◆ **ACTION ITEM**: From the first line to the last, restate the data word for word.
+---+
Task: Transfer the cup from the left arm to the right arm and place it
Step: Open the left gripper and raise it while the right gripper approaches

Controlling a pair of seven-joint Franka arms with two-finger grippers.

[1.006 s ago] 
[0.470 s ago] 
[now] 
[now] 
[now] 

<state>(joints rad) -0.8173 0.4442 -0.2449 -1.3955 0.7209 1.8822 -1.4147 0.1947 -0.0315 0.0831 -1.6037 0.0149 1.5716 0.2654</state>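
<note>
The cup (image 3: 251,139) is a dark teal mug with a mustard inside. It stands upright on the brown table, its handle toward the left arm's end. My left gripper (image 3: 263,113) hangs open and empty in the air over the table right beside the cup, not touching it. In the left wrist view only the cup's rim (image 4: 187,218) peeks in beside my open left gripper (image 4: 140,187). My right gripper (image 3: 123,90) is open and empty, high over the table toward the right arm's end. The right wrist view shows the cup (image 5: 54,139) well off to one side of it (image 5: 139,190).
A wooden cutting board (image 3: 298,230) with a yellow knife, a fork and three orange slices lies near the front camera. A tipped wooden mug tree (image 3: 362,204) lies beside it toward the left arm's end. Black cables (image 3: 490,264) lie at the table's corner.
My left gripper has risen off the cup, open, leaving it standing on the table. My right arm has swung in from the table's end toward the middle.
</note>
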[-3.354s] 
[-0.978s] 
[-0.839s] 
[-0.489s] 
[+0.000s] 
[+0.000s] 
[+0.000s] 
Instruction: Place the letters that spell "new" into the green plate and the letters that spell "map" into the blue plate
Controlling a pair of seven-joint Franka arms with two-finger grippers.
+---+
◆ **REPLY TO THE TASK**:
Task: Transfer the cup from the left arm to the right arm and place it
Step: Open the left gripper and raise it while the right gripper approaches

Controlling a pair of seven-joint Franka arms with two-finger grippers.

[1.006 s ago] 
[0.470 s ago] 
[now] 
[now] 
[now] 

<state>(joints rad) -0.8173 0.4442 -0.2449 -1.3955 0.7209 1.8822 -1.4147 0.1947 -0.0315 0.0831 -1.6037 0.0149 1.5716 0.2654</state>
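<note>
The cup (image 3: 251,139) is a dark teal mug with a mustard inside. It stands upright on the brown table, its handle toward the left arm's end. My left gripper (image 3: 263,113) hangs open and empty in the air over the table right beside the cup, not touching it. In the left wrist view only the cup's rim (image 4: 187,218) peeks in beside my open left gripper (image 4: 140,187). My right gripper (image 3: 123,90) is open and empty, high over the table toward the right arm's end. The right wrist view shows the cup (image 5: 54,139) well off to one side of it (image 5: 139,190).
A wooden cutting board (image 3: 298,230) with a yellow knife, a fork and three orange slices lies near the front camera. A tipped wooden mug tree (image 3: 362,204) lies beside it toward the left arm's end. Black cables (image 3: 490,264) lie at the table's corner.
My left gripper has risen off the cup, open, leaving it standing on the table. My right arm has swung in from the table's end toward the middle.
</note>
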[-3.354s] 
[-0.978s] 
[-0.839s] 
[-0.489s] 
[+0.000s] 
[+0.000s] 
[+0.000s] 
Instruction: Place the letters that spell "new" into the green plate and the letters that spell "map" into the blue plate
Controlling a pair of seven-joint Franka arms with two-finger grippers.

This exercise requires no further output.